The bad news is that the Inotera Fab-2 facility output accounted for 5.5 per cent of worldwide DRAM production (approx 60,000 wafer starts per month) until it closed. With this facility out of action there will undoubtedly be an impact on the balance of demand and supply. You already know it - DRAM prices are set to increase off the back of this news in the coming weeks, if not straight away.

Micron's Inotera factory DRAM is used in products for PCs, servers and mobile devices. It is noted by Evertiq that Inotera is "mainly responsible for manufacturing Micron’s LPDDR4 products that go into Apple’s supply chain for iPhone". Thus the production hiccup would have an impact on iPhone 8 launch timing and availability.

Today's news isn't just doom and gloom, Micron plans to have Fab-2 up and running at full capacity again ASAP. Let's hope that Fab-2 downtime is minimised. However, the source reports that "the restoration of production capacity will be a time-consuming challenge".

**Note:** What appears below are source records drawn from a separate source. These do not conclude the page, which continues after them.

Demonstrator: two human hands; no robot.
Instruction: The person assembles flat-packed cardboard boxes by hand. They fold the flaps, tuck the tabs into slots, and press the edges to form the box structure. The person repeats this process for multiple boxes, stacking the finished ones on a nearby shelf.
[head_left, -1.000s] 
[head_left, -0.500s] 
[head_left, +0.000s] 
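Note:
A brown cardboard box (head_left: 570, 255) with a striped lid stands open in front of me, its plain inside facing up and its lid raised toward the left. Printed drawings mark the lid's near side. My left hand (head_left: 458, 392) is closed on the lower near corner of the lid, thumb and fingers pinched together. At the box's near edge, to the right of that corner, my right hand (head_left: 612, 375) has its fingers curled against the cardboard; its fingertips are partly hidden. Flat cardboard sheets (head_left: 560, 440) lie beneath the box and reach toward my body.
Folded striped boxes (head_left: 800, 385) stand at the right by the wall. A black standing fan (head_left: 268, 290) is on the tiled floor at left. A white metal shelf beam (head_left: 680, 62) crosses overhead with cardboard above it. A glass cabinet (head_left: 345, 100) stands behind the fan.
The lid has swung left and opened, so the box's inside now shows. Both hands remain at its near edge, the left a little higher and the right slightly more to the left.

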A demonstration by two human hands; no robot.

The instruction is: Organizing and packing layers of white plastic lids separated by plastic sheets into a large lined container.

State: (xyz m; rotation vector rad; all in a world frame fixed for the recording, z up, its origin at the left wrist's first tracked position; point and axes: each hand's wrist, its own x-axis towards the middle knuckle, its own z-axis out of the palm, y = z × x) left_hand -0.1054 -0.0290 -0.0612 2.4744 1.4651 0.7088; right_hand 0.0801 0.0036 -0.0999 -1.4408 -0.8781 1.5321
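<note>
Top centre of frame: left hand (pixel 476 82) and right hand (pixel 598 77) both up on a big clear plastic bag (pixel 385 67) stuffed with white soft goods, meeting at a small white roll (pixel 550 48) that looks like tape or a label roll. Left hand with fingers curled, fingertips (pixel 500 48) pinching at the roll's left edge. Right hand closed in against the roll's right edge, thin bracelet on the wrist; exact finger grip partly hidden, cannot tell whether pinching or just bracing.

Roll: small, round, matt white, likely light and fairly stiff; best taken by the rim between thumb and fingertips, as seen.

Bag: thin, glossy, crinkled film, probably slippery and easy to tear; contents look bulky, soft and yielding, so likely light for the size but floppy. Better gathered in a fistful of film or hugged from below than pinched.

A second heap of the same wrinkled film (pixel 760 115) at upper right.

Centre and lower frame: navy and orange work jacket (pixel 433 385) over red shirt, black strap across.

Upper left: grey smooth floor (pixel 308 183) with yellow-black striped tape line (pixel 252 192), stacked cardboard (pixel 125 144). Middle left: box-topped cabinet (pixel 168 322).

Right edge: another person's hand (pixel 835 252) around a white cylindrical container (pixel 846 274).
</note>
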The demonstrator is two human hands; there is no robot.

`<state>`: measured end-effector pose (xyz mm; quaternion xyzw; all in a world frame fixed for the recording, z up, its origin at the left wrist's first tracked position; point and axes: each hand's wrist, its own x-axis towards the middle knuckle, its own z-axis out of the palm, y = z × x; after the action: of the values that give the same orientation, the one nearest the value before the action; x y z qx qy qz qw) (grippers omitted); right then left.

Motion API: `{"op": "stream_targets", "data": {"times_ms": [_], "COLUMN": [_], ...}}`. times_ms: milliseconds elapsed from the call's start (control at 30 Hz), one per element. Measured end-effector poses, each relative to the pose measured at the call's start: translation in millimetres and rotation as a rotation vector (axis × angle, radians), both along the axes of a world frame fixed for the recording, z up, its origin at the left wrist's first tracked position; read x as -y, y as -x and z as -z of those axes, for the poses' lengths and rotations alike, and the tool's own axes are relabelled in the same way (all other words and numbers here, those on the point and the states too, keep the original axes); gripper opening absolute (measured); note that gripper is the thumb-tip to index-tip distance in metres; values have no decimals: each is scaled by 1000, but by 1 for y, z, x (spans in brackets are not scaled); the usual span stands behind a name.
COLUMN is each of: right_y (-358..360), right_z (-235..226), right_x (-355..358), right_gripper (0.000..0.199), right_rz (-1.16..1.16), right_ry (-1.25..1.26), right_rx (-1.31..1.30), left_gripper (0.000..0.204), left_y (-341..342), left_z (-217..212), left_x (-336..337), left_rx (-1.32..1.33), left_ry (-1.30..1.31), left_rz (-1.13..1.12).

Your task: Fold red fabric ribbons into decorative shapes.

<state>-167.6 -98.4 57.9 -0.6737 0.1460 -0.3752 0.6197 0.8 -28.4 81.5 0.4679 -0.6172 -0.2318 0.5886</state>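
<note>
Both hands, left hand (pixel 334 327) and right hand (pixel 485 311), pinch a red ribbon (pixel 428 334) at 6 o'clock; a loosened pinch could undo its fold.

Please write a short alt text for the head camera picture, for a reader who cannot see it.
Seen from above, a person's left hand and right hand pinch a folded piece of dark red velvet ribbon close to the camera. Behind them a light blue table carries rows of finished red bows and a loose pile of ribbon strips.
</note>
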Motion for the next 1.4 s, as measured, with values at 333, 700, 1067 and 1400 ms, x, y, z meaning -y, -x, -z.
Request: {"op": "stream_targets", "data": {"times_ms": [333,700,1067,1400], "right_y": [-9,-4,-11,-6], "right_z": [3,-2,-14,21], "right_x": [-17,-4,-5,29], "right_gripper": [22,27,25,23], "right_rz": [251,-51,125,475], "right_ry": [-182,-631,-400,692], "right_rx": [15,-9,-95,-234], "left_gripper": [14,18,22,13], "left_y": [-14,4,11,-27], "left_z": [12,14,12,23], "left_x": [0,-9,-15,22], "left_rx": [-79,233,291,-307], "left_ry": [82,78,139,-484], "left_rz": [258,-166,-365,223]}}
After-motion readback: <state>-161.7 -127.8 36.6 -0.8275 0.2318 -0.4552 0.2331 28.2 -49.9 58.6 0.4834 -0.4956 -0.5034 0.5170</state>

If you look at the DRAM spot prices, at TrendForce for example, there were some considerable increases observed today. Prices were already rising due to supply constraints, ahead of this incident.

UPDATE:

Following queries by Taiwan's DigiTimes, Micron has clarified that: "there was no nitrogen leaking incident nor evacuation of personnel. A minor event did occurred at the facility, but operations are recovering speedily without material impact to the business." It adds that if any impact is felt it will be upon LPDDR4 DRAM customers such as Apple.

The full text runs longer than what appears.